* AIM OF THE EXERCISE:
Give again, word for word, every line in the entries below from the line with "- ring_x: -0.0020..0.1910" up to and including the line with "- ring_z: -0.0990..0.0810", and no other line.

(Records contained in a dataset)
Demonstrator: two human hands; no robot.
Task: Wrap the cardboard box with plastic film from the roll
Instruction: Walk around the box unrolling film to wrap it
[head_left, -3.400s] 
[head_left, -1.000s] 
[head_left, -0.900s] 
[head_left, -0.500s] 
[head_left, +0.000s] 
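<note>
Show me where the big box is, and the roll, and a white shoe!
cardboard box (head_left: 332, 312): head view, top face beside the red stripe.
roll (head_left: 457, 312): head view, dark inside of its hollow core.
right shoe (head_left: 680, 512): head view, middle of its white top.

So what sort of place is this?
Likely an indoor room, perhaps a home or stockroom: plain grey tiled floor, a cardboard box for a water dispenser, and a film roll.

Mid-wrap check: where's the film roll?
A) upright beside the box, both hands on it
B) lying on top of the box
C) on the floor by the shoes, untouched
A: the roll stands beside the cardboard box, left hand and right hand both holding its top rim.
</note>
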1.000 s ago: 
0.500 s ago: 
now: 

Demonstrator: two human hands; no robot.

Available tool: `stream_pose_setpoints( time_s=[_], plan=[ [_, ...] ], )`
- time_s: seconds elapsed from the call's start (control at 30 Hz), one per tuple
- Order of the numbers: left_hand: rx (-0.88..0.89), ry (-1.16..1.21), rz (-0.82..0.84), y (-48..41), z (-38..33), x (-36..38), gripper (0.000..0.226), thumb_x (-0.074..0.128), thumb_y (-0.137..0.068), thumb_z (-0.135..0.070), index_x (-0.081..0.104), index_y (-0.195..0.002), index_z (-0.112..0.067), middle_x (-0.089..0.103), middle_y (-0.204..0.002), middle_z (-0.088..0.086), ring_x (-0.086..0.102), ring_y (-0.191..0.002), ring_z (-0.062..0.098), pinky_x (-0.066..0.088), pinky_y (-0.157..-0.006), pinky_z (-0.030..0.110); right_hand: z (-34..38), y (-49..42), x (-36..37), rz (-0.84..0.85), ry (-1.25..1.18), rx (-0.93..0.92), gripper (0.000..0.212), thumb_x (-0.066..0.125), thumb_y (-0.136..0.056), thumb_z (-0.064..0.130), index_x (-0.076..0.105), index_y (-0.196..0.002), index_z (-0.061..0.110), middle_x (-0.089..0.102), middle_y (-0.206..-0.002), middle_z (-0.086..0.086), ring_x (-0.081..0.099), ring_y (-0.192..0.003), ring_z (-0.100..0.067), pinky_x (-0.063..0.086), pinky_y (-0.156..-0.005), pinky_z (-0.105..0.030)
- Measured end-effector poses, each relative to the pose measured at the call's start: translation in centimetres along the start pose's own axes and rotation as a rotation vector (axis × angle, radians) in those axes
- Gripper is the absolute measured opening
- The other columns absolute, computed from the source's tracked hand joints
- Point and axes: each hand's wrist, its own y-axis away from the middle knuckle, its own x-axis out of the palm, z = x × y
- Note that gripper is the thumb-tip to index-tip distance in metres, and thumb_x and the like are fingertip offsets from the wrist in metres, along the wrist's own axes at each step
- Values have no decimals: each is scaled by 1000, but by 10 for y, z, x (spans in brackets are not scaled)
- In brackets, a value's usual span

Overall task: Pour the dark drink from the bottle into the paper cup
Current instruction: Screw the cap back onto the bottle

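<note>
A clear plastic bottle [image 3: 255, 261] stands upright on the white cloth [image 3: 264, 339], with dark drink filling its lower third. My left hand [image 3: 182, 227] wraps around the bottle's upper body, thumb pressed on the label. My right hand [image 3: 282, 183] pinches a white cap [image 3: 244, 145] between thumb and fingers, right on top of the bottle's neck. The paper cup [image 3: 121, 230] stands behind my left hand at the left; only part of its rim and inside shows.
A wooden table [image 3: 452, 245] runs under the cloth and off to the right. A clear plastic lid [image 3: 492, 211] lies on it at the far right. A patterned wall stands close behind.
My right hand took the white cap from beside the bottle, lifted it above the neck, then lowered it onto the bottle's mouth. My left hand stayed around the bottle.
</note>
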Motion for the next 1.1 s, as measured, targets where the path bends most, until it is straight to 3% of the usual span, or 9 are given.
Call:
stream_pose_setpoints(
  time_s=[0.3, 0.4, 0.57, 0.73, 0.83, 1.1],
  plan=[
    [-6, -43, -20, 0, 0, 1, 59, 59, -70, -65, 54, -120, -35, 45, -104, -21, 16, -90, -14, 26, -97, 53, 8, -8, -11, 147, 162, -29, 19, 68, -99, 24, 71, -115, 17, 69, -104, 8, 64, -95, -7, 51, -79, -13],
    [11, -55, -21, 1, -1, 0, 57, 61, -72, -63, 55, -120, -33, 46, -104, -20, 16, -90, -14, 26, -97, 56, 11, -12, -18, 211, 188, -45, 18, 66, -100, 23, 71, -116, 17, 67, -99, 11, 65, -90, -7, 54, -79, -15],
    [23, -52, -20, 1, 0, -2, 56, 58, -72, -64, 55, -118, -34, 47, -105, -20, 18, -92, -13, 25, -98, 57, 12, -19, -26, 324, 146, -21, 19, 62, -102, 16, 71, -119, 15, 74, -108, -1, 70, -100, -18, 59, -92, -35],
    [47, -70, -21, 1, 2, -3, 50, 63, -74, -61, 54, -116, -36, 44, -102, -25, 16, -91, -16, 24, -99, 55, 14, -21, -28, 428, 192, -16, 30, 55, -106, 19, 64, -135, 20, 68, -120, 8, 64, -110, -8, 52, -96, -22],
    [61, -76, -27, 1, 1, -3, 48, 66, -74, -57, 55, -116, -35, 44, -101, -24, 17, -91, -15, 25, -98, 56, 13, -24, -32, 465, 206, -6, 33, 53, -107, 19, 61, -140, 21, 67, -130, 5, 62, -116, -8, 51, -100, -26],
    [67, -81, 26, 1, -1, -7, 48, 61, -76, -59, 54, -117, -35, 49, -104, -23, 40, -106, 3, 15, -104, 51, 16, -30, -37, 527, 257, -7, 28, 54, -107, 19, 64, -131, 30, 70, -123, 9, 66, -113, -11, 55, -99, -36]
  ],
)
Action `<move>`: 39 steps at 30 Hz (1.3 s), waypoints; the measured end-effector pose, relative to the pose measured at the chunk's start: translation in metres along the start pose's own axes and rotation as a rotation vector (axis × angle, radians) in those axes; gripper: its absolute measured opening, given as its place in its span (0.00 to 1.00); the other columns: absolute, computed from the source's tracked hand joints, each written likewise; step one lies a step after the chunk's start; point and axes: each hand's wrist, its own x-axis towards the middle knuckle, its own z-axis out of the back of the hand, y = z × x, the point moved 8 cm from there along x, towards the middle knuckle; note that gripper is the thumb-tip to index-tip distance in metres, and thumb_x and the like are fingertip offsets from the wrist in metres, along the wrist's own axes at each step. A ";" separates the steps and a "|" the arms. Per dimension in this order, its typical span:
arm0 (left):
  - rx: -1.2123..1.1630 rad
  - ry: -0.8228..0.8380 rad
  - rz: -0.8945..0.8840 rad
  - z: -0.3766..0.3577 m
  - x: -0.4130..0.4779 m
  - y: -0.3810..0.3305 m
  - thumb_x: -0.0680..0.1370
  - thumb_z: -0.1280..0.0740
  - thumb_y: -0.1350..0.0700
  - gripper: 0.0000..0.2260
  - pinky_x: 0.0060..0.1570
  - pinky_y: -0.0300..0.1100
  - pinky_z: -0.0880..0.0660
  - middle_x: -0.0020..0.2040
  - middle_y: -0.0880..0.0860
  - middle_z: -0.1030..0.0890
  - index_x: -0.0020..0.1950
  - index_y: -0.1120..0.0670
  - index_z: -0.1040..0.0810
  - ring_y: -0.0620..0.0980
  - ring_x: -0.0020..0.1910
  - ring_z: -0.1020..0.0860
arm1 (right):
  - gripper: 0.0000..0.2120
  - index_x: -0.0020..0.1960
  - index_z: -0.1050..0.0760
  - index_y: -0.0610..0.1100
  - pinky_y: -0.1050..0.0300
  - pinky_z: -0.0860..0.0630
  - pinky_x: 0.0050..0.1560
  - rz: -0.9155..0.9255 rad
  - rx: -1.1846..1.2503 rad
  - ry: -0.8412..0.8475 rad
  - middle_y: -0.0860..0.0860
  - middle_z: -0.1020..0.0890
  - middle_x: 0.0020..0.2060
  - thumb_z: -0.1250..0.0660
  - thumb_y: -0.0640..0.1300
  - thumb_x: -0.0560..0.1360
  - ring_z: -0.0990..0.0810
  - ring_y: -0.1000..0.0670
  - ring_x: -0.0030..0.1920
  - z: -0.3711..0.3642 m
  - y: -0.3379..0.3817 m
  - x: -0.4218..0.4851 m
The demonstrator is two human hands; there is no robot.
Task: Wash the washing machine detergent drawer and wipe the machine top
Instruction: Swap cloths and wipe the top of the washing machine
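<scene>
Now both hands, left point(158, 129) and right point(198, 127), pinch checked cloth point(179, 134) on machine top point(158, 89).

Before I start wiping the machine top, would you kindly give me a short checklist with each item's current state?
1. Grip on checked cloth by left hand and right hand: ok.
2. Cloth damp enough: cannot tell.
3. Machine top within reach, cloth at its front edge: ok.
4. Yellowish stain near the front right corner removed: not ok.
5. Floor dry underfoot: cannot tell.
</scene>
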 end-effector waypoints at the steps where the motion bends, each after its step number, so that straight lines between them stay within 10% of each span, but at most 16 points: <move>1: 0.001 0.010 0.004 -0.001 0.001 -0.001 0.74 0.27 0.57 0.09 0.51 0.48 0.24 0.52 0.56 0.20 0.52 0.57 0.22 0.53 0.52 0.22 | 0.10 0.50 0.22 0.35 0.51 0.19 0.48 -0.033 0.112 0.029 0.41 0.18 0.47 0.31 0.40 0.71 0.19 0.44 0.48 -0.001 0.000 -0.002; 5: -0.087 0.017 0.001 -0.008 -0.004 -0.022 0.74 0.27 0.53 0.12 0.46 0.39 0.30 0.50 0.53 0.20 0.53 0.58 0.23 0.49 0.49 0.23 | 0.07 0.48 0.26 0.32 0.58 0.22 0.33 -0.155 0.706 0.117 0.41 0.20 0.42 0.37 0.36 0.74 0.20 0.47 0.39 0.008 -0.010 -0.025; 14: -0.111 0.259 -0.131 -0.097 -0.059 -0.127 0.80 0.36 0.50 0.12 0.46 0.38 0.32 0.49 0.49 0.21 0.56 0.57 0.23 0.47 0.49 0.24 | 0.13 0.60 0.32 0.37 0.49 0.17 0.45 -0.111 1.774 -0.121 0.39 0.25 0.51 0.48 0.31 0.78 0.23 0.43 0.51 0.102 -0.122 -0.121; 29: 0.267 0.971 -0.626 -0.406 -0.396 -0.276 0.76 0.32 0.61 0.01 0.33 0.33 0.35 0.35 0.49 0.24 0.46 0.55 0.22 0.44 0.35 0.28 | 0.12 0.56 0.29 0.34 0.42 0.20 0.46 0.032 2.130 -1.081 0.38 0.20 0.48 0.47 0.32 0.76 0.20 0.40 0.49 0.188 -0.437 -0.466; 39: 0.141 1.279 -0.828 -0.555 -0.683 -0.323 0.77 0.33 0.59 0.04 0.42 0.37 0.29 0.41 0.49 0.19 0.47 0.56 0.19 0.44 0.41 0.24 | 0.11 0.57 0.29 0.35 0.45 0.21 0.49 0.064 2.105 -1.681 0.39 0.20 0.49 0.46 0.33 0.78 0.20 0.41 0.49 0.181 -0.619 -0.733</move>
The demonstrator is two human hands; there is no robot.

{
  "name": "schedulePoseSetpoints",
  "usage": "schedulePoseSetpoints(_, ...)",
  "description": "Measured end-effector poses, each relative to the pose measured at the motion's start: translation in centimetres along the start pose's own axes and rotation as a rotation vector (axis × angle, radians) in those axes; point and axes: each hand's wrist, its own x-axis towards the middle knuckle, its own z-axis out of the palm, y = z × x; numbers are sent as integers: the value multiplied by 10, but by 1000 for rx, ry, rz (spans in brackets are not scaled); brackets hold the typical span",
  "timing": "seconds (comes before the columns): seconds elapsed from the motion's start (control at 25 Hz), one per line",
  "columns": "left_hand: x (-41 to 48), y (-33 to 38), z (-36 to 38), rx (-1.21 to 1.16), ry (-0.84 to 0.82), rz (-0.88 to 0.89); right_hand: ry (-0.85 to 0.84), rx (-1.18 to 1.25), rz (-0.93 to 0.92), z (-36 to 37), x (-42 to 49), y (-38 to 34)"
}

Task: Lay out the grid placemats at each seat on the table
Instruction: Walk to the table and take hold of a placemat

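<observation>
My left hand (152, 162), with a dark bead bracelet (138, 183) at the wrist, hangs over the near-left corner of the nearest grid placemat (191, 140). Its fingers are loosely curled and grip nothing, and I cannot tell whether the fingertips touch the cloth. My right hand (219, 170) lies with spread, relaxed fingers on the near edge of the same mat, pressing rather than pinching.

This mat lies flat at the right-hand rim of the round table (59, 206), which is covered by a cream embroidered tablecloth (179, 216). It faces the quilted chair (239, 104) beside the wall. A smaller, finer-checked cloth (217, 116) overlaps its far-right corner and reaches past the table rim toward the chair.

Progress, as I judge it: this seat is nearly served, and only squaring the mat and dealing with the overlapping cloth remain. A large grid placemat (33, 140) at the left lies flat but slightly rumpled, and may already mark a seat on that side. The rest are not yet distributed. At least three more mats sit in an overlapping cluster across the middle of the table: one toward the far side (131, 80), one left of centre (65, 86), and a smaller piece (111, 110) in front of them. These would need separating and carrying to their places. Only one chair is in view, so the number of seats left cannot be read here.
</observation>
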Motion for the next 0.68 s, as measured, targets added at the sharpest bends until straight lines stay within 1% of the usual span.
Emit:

* RESULT OF THE EXERCISE:
  - ring_x: -0.0020..0.1910
  - ring_z: -0.1020..0.0860
arm1 (right):
  - gripper: 0.0000..0.2120
  - index_x: -0.0020..0.1960
  - index_z: -0.1050..0.0760
  - index_y: -0.0610..0.1100
  - pinky_y: -0.1050..0.0300
  - pinky_z: -0.0860..0.0630
  - pinky_x: 0.0050..0.1560
  - rz: -0.9155..0.9255 rad
  - rx: -1.1846..1.2503 rad
  - ry: -0.8412..0.8475 rad
  - middle_y: -0.0860..0.0860
  - middle_z: -0.1020..0.0890
  - middle_x: 0.0020..0.2060
  - thumb_z: -0.1250..0.0660
  - thumb_y: -0.0640..0.1300
  - thumb_x: -0.0560..0.1360
  - ring_z: -0.0990..0.0810

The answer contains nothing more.